[bksvol-discuss] Re: What The New Converter Does and thanks to Marilyn!

  • From: "Bob" <rwiley@xxxxxxxxxxxxx>
  • To: <bksvol-discuss@xxxxxxxxxxxxx>
  • Date: Mon, 6 Apr 2009 14:38:45 -0500

For those who use Kurzweil to read their books you can find the first page of 
the book (past all the front stuff with roman numbers) and press alt+v to go to 
the "navigation" menu, and arrow up until you hear "set user defined page 
number" (or something like that). Hit enter and a dialog will open where you 
can enter the page number you want to start with (in this case number 1). From 
then on, Kurzweil will anounce the correct page number. This is especially 
helpful if the book has a table of contents but no page numbers. You can look 
up a chapter's page number in the contents, and by pressing ctrl+g go directly 
to that page.

Bob
  ----- Original Message ----- 
  From: Rogerbailey81@xxxxxxx 
  To: bksvol-discuss@xxxxxxxxxxxxx 
  Sent: Monday, April 06, 2009 2:17 PM
  Subject: [bksvol-discuss] Re: What The New Converter Does and thanks to 
Marilyn!


  In that case, the page numbers are not required so you can just ignore them 
if you want, but it would be appreciated by Bookshare and all future readers of 
the book if you would add them.

                  "Philosophers have merely interpreted the world in various 
ways; the point is to change it." Karl Marx    

  table with 2 columns and 6 rows
  Subj: 
  [bksvol-discuss] Re: What The New Converter Does and thanks to Marilyn!   
  Date: 
  4/6/2009 2:34:47 PM Eastern Daylight Time  
  From: 
  regandlon@xxxxxxxxxxxxxxxx  
  Reply-to: 
  bksvol-discuss@xxxxxxxxxxxxx  
  To: 
  bksvol-discuss@xxxxxxxxxxxxx  
  Sent from the Internet 
  (Details) 
  table end

  Oops just saw my mistake.  The books have page breaks but not numbers.  Same
  question as below.  Thanks.
  Reggie 

  -----Original Message-----
  From: bksvol-discuss-bounce@xxxxxxxxxxxxx
  [mailto:bksvol-discuss-bounce@xxxxxxxxxxxxx] On Behalf Of Reggie & Brooks
  Sent: Monday, April 06, 2009 11:55 AM
  To: bksvol-discuss@xxxxxxxxxxxxx
  Subject: [bksvol-discuss] Re: What The New Converter Does and thanks to
  Marilyn!

  Thank you Pavi and Jake.  One more question.  I have been working on a
  couple of books that have no page breaks.  Will one be put in automatically,
  should I try to put them in, or just leave it alone?  

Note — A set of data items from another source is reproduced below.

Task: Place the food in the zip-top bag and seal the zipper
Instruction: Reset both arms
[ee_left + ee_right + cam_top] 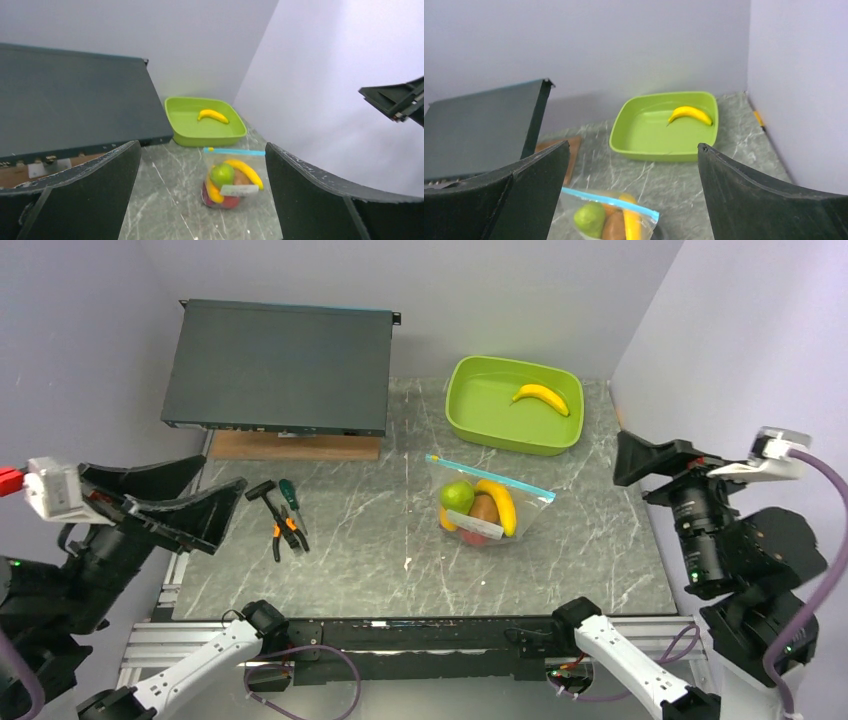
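Currently 2 bananas [541,397] show, 1 bagged; left gripper [222,472] and right gripper [633,146] gape.

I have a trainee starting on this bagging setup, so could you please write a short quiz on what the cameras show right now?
1. True or false: the lime-green tub is empty.
2. The filled zip-top bag lies: A) inside the tub; B) on the table, nearer the arms than the tub; C) lifted off the table.
3. In the top view, which two tools lie left of the bag?

Key
1. False: a banana lies in it.
2. B.
3. The orange-handled pliers and the green-handled screwdriver.
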Controlling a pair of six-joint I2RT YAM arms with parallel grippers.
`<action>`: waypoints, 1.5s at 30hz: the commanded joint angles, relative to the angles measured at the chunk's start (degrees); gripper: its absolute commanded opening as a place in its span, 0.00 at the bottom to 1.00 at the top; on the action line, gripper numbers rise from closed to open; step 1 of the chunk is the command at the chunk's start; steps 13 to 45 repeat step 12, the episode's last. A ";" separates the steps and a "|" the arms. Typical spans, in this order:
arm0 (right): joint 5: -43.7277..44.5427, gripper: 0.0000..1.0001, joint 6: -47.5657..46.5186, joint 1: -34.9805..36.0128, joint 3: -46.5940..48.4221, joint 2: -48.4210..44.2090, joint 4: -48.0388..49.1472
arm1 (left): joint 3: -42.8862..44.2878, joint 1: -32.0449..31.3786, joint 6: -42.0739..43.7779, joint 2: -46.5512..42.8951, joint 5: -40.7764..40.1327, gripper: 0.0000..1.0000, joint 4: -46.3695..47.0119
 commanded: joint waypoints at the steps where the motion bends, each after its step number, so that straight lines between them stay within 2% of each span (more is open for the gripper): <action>1: 5.52 1.00 -3.90 -0.05 4.62 0.79 -1.16 | -0.44 0.19 3.94 -2.03 -4.45 1.00 7.44; 9: 9.21 1.00 -2.45 -0.11 1.31 -1.54 0.78 | -0.97 0.13 5.51 -0.27 -4.66 1.00 8.11; 12: 7.24 1.00 -3.26 -0.11 -0.89 -2.42 3.08 | -1.26 0.15 5.38 0.74 -4.27 1.00 7.45; 45: 7.24 1.00 -3.26 -0.11 -0.89 -2.42 3.08 | -1.26 0.15 5.38 0.74 -4.27 1.00 7.45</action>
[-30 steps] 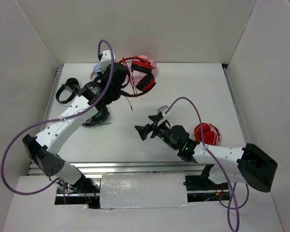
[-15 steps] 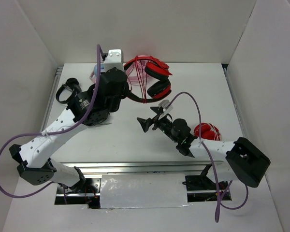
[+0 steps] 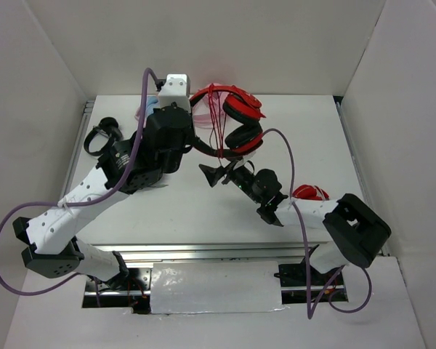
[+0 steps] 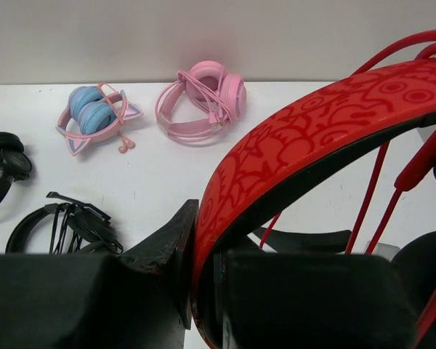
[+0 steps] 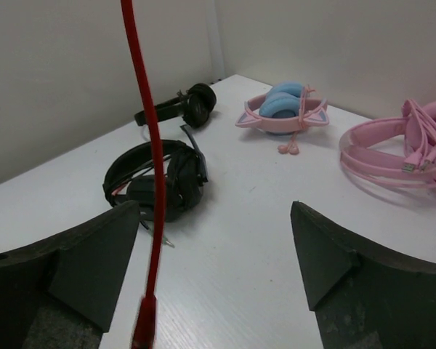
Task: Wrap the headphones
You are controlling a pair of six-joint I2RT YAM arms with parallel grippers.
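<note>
The red headphones (image 3: 236, 120) with black ear cushions hang in the air above the back middle of the table. My left gripper (image 3: 198, 145) is shut on their patterned red headband (image 4: 312, 123), seen close up in the left wrist view, where my left gripper (image 4: 203, 269) clamps the band's lower end. The thin red cable (image 3: 216, 129) runs in strands across the headband (image 4: 370, 189). My right gripper (image 3: 215, 173) is open just below the ear cups. In the right wrist view the cable (image 5: 154, 167) hangs down between my open fingers (image 5: 218, 247), close to the left one, untouched.
Pink headphones (image 4: 200, 102) and a blue-and-pink cat-ear pair (image 4: 94, 116) lie at the back. Two black pairs lie at the left, one nearer (image 5: 160, 178) and one at the edge (image 3: 100, 134). A folded all-red pair (image 3: 309, 193) lies at the right, by my right arm.
My left gripper has lifted the headphones up and to the right. My right gripper has moved back and left, under the ear cups, and stays open.
</note>
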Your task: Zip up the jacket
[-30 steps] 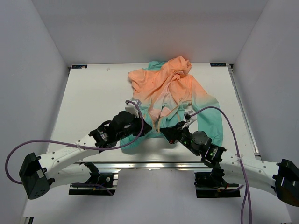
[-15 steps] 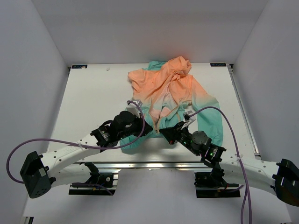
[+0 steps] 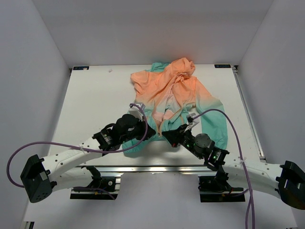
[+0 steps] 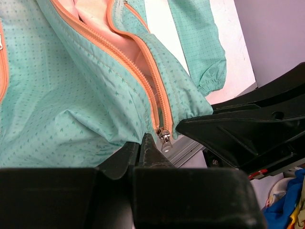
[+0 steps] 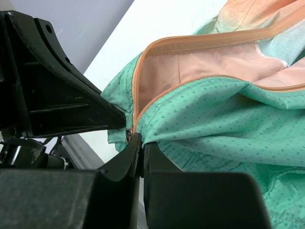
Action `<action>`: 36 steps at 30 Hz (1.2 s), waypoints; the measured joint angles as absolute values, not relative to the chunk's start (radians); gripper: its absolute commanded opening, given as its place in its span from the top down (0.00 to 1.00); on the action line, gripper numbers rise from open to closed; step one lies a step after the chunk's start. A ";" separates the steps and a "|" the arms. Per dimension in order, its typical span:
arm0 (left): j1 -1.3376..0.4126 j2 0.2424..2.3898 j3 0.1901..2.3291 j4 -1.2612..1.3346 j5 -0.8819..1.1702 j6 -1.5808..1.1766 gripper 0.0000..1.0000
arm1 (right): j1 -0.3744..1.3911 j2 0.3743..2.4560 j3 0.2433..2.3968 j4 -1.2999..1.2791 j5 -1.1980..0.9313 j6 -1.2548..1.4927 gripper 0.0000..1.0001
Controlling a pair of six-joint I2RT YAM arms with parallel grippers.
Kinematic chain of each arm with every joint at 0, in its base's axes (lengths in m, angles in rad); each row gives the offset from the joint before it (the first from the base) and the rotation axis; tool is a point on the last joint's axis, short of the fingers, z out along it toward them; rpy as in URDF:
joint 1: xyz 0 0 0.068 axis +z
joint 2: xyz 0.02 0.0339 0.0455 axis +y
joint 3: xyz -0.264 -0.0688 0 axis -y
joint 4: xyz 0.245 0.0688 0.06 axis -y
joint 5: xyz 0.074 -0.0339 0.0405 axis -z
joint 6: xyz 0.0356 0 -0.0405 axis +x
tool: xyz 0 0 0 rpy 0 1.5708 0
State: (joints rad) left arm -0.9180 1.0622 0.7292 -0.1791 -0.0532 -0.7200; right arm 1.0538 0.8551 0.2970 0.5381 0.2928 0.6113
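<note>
Checked vs prev. frames: only a slight drift of L gripper (image 4: pixel 145 139) and R gripper (image 5: pixel 139 139) toward each other; no change in jaw setting on either. Found both pressed together, each pinching thin teal hem fabric of the light hooded jacket (image 3: pixel 176 90) (orange at top fading to teal), one front panel per gripper. Judged a positioning step: panels being brought edge to edge at zip base. Zipping proper not begun. Orange zipper tape (image 4: pixel 143 76) seen parted ahead of the tips as far as visible.

Located small metal slider (image 4: pixel 164 137) just beside L tips, at bottom end of tape, between the two grippers. Cannot tell whether opposite tape end is seated in it.

Surroundings: white table (image 3: pixel 95 95) under jacket; metal rail (image 3: pixel 152 168) behind the tips at near edge; teal sleeve cuff (image 4: pixel 212 81) beyond R gripper, clear of zip; purple cable (image 3: pixel 212 110) looping above R arm.

Obstructions: creased, bunched fabric ahead of tips; grippers nearly touching, so little room to regrip the slider. Risk, by judgement: slack tape buckling once slider is drawn away.
</note>
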 measured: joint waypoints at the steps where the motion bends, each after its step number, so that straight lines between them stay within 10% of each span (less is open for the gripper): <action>1: -0.918 1.062 0.728 -0.179 -0.052 -0.722 1.00 | 1.054 0.859 0.296 0.545 0.293 0.616 1.00; 36: -0.906 1.034 0.700 -0.125 -0.030 -0.758 1.00 | 1.054 0.846 0.173 0.780 0.311 0.688 1.00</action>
State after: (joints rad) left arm -0.9062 1.0336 0.6998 -0.1246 -0.0303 -0.7578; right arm 1.0538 0.8459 0.1730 0.7803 0.3115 0.6884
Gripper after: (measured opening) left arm 0.101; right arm 0.026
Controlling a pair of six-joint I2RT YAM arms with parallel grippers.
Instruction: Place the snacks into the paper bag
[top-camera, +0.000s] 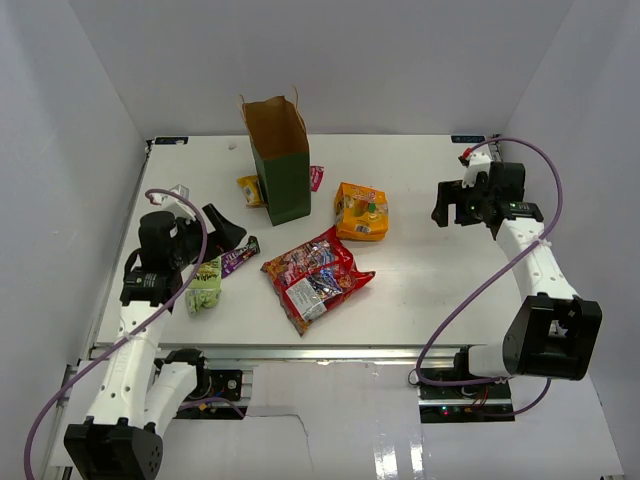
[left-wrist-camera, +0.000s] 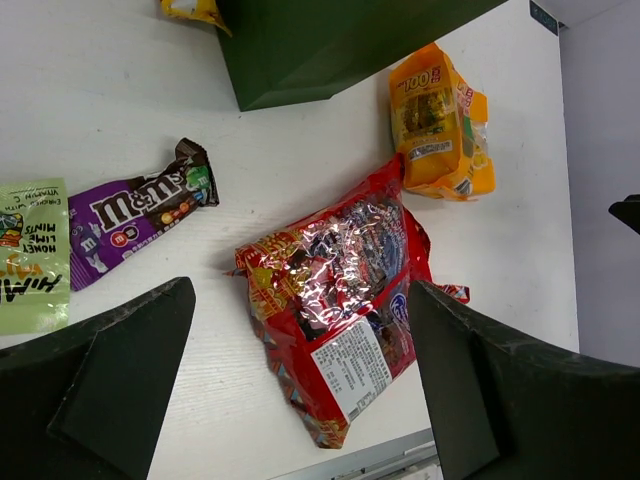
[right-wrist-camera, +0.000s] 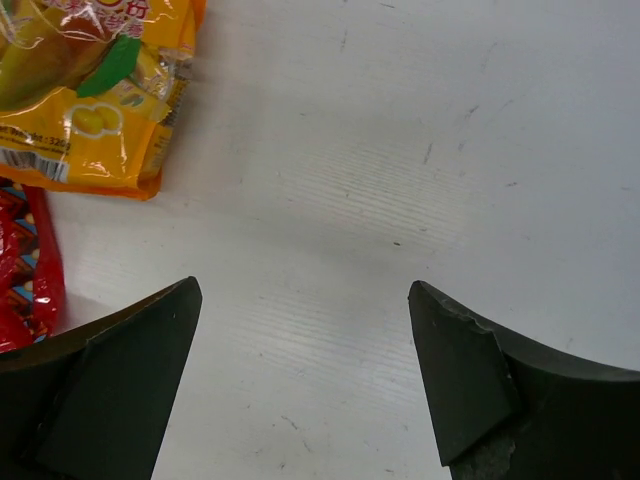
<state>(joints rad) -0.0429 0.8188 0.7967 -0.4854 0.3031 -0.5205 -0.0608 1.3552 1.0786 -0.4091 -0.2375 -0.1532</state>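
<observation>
Both grippers hang wide open, holding nothing: the left gripper (left-wrist-camera: 300, 290) over the red bags (left-wrist-camera: 335, 300), the right gripper (right-wrist-camera: 305, 290) at the orange pack's (right-wrist-camera: 90, 90) 3 o'clock. I'd pinch one red bag by its crinkly edge, lift it well clear, then lower it into the paper bag (top-camera: 282, 170), at about their 12 o'clock, without nudging it. I can read "m&m's" on the purple bar (left-wrist-camera: 140, 210), "Honey Lime Mints" on the green packet (left-wrist-camera: 30, 255) and "100" on the orange pack.

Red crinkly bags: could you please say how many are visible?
2: one red bag mid-table, nearer the paper bag; the other red bag overlapping it, nearer the front edge. Others may be hidden inside.
</observation>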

  By the way, thanks Marilyn for the help.  Sorry I did not see the large
  print designation before you originally got Coal Black Horse.  Continuing to
  read, and hope you had success getting the other edition.  Thanks so much.
  Reggie 

  -----Original Message-----
  From: bksvol-discuss-bounce@xxxxxxxxxxxxx
  [mailto:bksvol-discuss-bounce@xxxxxxxxxxxxx] On Behalf Of Pavi Mehta
  Sent: Thursday, April 02, 2009 7:01 PM
  To: bksvol-discuss@xxxxxxxxxxxxx
  Subject: [bksvol-discuss] What The New Converter Does

  Hi Folks,

  Exciting news! At our request, Bookshare's Jake Brownell wrote up a detailed
  explanation of how the new converter works and how it interfaces with our
  volunteer work. I distilled his explanation into the three guidelines below
  (we will include these in the volunteer manual shortly and also let
  volunteers who are not on this list know). Jake's terrific write up is
  included in its entirety at the end of this mail (Thank you Jake!)

  Guidelines for Chapter Headings & Page Numbers

  1.       The new converter removes the unwanted running headers and
  footers (author name, book title, chapter title) at the top of the page for
  you. Caveat: The converter is an improvement on the stripper but
  occasionally may leave a header in or remove a legitimate piece of text.
  If you come across an occurrence of "unintended stripping" please report it
  to us.

  2.       Ensuring that chapter headings are in a font size bigger than
  the rest of the text helps the new converter recognize them more easily.
  You no longer have to do anything beyond that to protect chapter headings.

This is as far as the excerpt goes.